简体繁体 English

什么是lz4分割限额？

[英]What is lz4 split limit?

原文 2018-03-15 05:06:35 1 2 java/ scala/ apache-spark/ hdfs/ lz4

This question tells that lz4 compression format is splittable and suitable for using in hdfs. 这个问题告诉我lz4压缩格式是可拆分的，适合在hdfs中使用。 Ok I have compressed 1.5 Gb data into 300 Mb lz4 file. 好的，我已经将1.5 Gb数据压缩到300 Mb lz4文件中。 If I try to read this file via spark - what the maximum workers count can it create to read file in parallel? 如果我尝试通过Spark读取此文件-并行读取文件可以创建多少个最大工人数？ Do splittable pieces count depend on lz4 compression level? 可拆分件数是否取决于lz4压缩级别？

2 个解决方案

Compression will not impact the no of splittable pieces count 压缩不会影响可拆分件数

If the input file is compressed, then the bytes read in from HDFS is reduced, which means less time to read data. 如果输入文件被压缩，则将从HDFS读取的字节减少，这意味着读取数据的时间更少。 This time conservation is beneficial to the performance of job execution. 节省时间有利于执行工作。

Compression codec that is splittable definitely matters and counts in Hadoop processing. 可拆分的压缩编解码器绝对很重要，并且在Hadoop处理中很重要。 I disagree with the previous answer. 我不同意先前的答案。 When you say splittable it essentially means you can have a mapper program that can read the logical split and process the data without worrying about the other parts of the split stored elsewhere in the datanode cluster with some compression algorithm. 当您说可拆分时，它实际上意味着您可以拥有一个映射程序，该程序可以读取逻辑拆分并处理数据，而无需担心使用某种压缩算法将拆分的其他部分存储在datanode群集中的其他位置。
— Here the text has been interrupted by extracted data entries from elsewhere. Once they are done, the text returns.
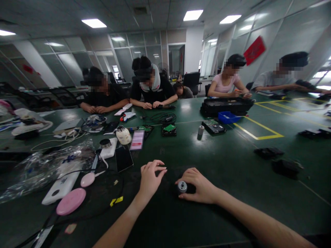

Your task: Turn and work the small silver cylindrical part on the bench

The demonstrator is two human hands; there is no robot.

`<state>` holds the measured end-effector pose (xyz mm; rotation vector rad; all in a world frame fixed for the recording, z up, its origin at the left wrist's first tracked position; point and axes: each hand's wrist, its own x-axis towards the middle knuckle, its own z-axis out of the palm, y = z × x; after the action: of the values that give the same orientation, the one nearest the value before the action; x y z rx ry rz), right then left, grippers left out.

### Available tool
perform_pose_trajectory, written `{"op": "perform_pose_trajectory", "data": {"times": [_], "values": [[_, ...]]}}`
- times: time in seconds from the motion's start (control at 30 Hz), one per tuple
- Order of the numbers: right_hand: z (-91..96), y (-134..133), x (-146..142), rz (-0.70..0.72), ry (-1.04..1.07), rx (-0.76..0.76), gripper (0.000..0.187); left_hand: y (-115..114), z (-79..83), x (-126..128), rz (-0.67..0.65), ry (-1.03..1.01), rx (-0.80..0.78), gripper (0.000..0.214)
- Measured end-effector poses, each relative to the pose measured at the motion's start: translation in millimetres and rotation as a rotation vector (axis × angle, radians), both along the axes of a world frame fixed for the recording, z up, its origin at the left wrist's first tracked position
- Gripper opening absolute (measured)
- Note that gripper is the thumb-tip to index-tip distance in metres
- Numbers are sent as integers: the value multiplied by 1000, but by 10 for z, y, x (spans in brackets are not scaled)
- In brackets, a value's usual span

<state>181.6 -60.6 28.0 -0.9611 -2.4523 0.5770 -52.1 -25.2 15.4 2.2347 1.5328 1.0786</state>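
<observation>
On a dark green tabletop [227, 172], the person's right hand [200, 189] was cupped over a small dark part [182, 187] topped by a round silver cap, its fingers curled about the part's body and pressing it to the surface. The part sat close in front of the person, near the middle of the near edge. The left hand [150, 178] hovered just beside it, apart from the part, thumb and fingertips drawn together in a pinch; whether anything tiny lay between them could not be told.

To the left of the hands lay a black phone [123, 158], a pink disc [71, 201], a white power bank [61, 187] and a crumpled clear plastic bag [43, 165], with black cables looping among them. Farther out stood a white jar [123, 135], a green circuit board [169, 128], a small silver cylinder [201, 130] and an opened drive [214, 126]. Beyond these, a blue tray [227, 117] rested against a long black case [226, 106], beside yellow tape lines [258, 132] marked on the surface.

Across the tabletop, several co-workers [151, 89] sat bent over their own work, hands down near the far edge.
</observation>
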Motion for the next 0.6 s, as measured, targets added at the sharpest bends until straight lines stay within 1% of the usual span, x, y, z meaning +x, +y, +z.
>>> {"op": "perform_pose_trajectory", "data": {"times": [0.1, 0.17, 0.23, 0.33, 0.43, 0.5, 0.53, 0.6], "values": [[9, -2, -1, -7, -1, 3, 37, 28, -123, -18, -5, 49, -50, 20], [8, 0, -2, -6, -2, 5, 38, 12, -158, -8, 15, 47, -47, 27], [5, 2, -4, -3, 0, 8, 38, -6, -157, 9, 29, 40, -45, 31], [5, 3, -8, -1, 3, 11, 38, -28, -115, 50, 6, 6, -63, 26], [2, 3, -8, 3, 7, 19, 39, -85, -45, 124, -68, -109, -45, 14], [-6, 5, -6, 0, 7, 31, 39, -161, 2, 185, -161, -202, -30, 4], [-12, 7, -5, -3, 3, 37, 38, -207, 20, 214, -210, -241, -41, 4], [-26, 11, -4, -5, -7, 48, 35, -296, 38, 259, -301, -314, -91, 14]]}}
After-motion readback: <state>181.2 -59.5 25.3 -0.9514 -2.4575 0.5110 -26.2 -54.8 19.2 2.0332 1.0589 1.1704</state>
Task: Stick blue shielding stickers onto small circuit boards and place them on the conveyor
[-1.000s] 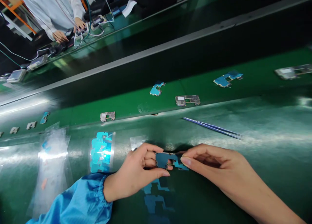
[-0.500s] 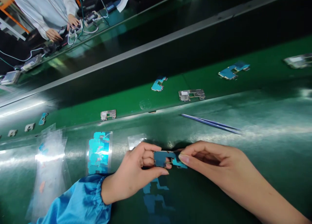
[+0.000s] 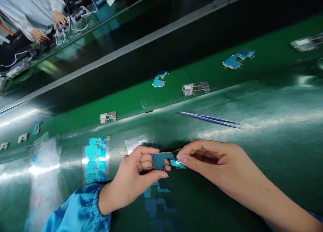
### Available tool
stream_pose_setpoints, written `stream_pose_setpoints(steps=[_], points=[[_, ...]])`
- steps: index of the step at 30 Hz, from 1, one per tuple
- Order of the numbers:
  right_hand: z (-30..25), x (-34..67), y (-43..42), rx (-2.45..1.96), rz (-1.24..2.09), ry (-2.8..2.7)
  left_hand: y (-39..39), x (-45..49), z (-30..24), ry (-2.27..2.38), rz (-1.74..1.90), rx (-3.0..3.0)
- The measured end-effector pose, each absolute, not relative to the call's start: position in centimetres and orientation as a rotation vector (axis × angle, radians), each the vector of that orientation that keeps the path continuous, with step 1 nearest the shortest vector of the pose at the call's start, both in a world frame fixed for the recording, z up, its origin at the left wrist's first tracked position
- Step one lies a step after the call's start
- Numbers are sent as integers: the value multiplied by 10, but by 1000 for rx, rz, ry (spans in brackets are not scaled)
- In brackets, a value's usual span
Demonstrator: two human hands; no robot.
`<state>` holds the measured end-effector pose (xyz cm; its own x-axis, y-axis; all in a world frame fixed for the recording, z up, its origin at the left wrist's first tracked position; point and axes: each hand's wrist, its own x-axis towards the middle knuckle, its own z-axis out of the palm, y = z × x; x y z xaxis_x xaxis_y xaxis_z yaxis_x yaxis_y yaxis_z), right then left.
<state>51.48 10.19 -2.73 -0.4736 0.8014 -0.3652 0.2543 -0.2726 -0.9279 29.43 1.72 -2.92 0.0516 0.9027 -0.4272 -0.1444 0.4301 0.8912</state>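
A small circuit board [image 3: 158, 161] with a dark blue face is held above the bench. My left hand [image 3: 133, 178] grips its left end, thumb at the lower edge and fingers above and behind. At the right end my right hand [image 3: 209, 161] pinches the board between thumb and forefinger, where a brighter blue film [image 3: 177, 162] shows. Whether that film lies flat there I cannot tell. Below the hands, blue cut film pieces [image 3: 155, 206] lie in shadow. Tweezers [image 3: 209, 119] rest on the bench beyond my right hand.
On the green strip behind lie blue-faced boards [image 3: 159, 79] and metal-shielded boards [image 3: 195, 88]. To the left are a sheet of blue film stickers [image 3: 95, 159] and clear plastic sheets [image 3: 45, 181]. A clear piece [image 3: 137, 143] lies behind my left hand. Across the line, a co-worker's hands [image 3: 60, 19] handle cabled devices.
The view has shifted, so most things sit slightly further left and higher. Both hands keep their hold on the board. A bright glint now shows on the film at its right end.
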Motion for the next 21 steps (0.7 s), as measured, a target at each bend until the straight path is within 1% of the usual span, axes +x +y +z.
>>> stream_pose_setpoints(steps=[21], points=[[-29,514,101,-1296,1855,-1583,19,296,-24,1193,1037,806]])
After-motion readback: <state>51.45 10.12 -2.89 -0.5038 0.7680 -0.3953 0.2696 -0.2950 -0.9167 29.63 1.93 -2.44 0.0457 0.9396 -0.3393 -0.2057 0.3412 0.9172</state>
For example, think about your windows zip file. 例如，考虑一下您的Windows压缩文件。 If I had 10 GB file that and plan to zip with max size of split to be 100MB each then i create maybe 10 files of 100MB each (in total compressed to 1 GB). 如果我有10 GB的文件，并计划将最大拆分大小压缩为100MB，则我可能会创建10个100MB的文件（总压缩为1 GB）。 Can you write a program to process part of the file without unzipping the whole file back to its original state. 您可以编写一个程序来处理文件的一部分而无需将整个文件解压缩到其原始状态吗？ This is the difference between splittable and unsplittable compression codec in hadoop context. 这是hadoop上下文中可拆分和不可拆分压缩编解码器之间的区别。 For example, .gz is not splittable whereas bzip2 is possible. 例如，.gz是不可拆分的，而bzip2是可能的。 Even if you have a .gz file in Hadoop, you will have to first uncompresses the whole file across your datanode and then run program against the single file.This is not efficient and doesnt use power of Hadoop parallelism. 即使Hadoop中有一个.gz文件，您也必须首先在整个datanode上解压缩整个文件，然后针对单个文件运行程序，这效率不高并且不使用Hadoop并行功能。

Lot of people confuse between splitting a compressed file into multiple parts in your windows or linux versus splitting a file in hadoop with compression codecs. 在Windows或Linux中将压缩文件拆分为多个部分与使用压缩编解码器在hadoop中拆分文件之间，很多人感到困惑。

Lets come back to discussion of why compression with split matters. 让我们回到讨论为何使用分裂物质进行压缩的讨论。 Hadoop essentially relies on mappers and reducers and each mapper can works upon the logical split of the file (not the physical block). Hadoop本质上依赖于映射器和缩减器，并且每个映射器都可以在文件的逻辑拆分上工作（而不是物理块）。 If I had stored the file without splittablity then mapper will have to first uncompresses whole of the file before performing any operation on that record. 如果我存储的文件没有splittablity，则mapper将必须首先解压缩整个文件，然后对该记录执行任何操作。

So be aware that input split is directly correlated with parallel processing in Hadoop. 因此请注意，输入拆分与Hadoop中的并行处理直接相关。